--- AIM OF THE TASK ---
Write the data out again exactly, with every picture removed.

==========

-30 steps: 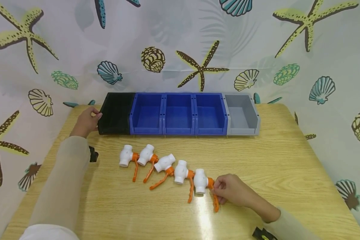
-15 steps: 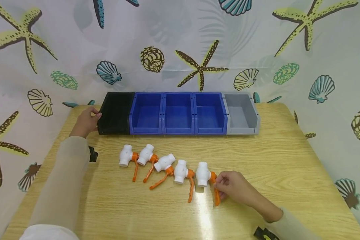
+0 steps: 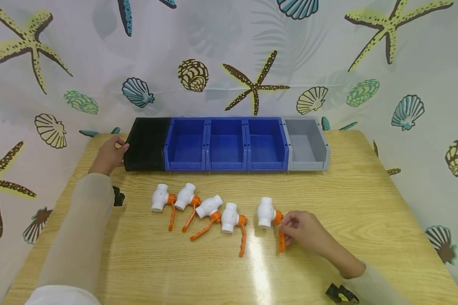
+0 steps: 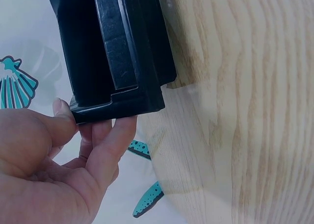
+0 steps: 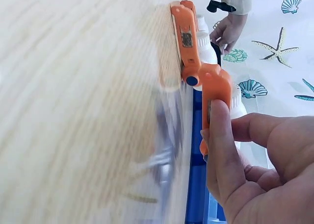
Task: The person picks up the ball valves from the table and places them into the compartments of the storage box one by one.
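My right hand (image 3: 305, 233) pinches the orange lever of a white plastic ball valve (image 3: 265, 212) between thumb and fingers. Its shadow falls on the wood just below the white body. In the right wrist view the fingers (image 5: 221, 136) lie along the orange lever (image 5: 216, 87). To its left, several matching ball valves (image 3: 229, 218) lie in a slanting row, orange levers toward the near edge. At the far left, my left hand (image 3: 110, 154) grips the side wall of a black bin (image 3: 146, 166); the left wrist view has the thumb at the bin's rim (image 4: 95, 109) and the fingers beneath.
Beside the black bin stand three blue bins (image 3: 227, 166) and a grey bin (image 3: 308, 167), side by side along the back of the wooden table (image 3: 156, 271). A curtain (image 3: 213, 42) printed with starfish and shells hangs right behind them.
My right hand has moved the ball valve away from the row, to the right and toward the bins. The left hand stays on the black bin, and the other valves lie as before.
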### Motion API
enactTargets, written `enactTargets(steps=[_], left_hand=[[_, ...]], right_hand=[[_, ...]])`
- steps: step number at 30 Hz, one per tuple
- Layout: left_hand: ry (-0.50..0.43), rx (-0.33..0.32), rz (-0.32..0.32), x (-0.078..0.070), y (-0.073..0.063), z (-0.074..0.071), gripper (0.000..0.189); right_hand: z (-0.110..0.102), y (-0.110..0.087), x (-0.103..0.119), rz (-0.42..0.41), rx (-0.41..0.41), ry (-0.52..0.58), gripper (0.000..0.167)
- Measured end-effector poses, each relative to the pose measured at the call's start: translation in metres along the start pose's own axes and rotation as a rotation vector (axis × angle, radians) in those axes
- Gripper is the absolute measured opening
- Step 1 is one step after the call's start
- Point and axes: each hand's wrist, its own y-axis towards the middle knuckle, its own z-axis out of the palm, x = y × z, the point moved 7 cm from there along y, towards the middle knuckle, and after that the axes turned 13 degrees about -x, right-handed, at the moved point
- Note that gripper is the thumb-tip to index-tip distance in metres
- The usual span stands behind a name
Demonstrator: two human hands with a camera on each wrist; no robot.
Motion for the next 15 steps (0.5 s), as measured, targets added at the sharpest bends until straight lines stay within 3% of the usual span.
enactTargets(steps=[15], left_hand=[[-0.007, 0.001, 0.0, -0.003, -0.002, -0.001, 0.035]], right_hand=[[-0.033, 0.011, -0.005, 0.037, -0.105, -0.022, 0.014]])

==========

--- SOLVED PROBLEM ---
-30 steps: 
-15 steps: 
+0 steps: 
+0 steps: 
+0 steps: 
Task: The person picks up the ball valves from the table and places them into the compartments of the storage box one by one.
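My right hand (image 3: 305, 233) pinches the orange lever of a white plastic ball valve (image 3: 265, 212) between thumb and fingers. Its shadow falls on the wood just below the white body. In the right wrist view the fingers (image 5: 221, 136) lie along the orange lever (image 5: 216, 87). To its left, several matching ball valves (image 3: 229, 218) lie in a slanting row, orange levers toward the near edge. At the far left, my left hand (image 3: 110, 154) grips the side wall of a black bin (image 3: 146, 166); the left wrist view has the thumb at the bin's rim (image 4: 95, 109) and the fingers beneath.
Beside the black bin stand three blue bins (image 3: 227, 166) and a grey bin (image 3: 308, 167), side by side along the back of the wooden table (image 3: 156, 271). A curtain (image 3: 213, 42) printed with starfish and shells hangs right behind them.
My right hand has moved the ball valve away from the row, to the right and toward the bins. The left hand stays on the black bin, and the other valves lie as before.
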### Motion API
enactTargets, written `enactTargets(steps=[_], left_hand=[[_, ...]], right_hand=[[_, ...]])`
- steps: step number at 30 Hz, one per tuple
- Layout: left_hand: ry (-0.50..0.43), rx (-0.33..0.32), rz (-0.32..0.32), x (-0.078..0.070), y (-0.073..0.063), z (-0.074..0.071), gripper (0.000..0.189); right_hand: z (-0.110..0.102), y (-0.110..0.087), x (-0.103..0.119), rz (-0.42..0.41), rx (-0.41..0.41), ry (-0.52..0.58), gripper (0.000..0.167)
- Measured end-effector poses, each relative to the pose measured at the call's start: translation in metres along the start pose's own axes and rotation as a rotation vector (axis × angle, radians) in those axes
- Gripper is the absolute measured opening
- Step 1 is one step after the call's start
- Point and axes: each hand's wrist, its own y-axis towards the middle knuckle, its own z-axis out of the palm, x = y × z, the point moved 7 cm from there along y, towards the middle knuckle, and after that the axes turned 13 degrees about -x, right-handed, at the moved point
- Note that gripper is the thumb-tip to index-tip distance in metres
- The usual span stands behind a name
Demonstrator: two human hands with a camera on each wrist; no robot.
Motion for the next 15 steps (0.5 s), as measured, targets added at the sharpest bends until straight lines stay within 3% of the usual span.
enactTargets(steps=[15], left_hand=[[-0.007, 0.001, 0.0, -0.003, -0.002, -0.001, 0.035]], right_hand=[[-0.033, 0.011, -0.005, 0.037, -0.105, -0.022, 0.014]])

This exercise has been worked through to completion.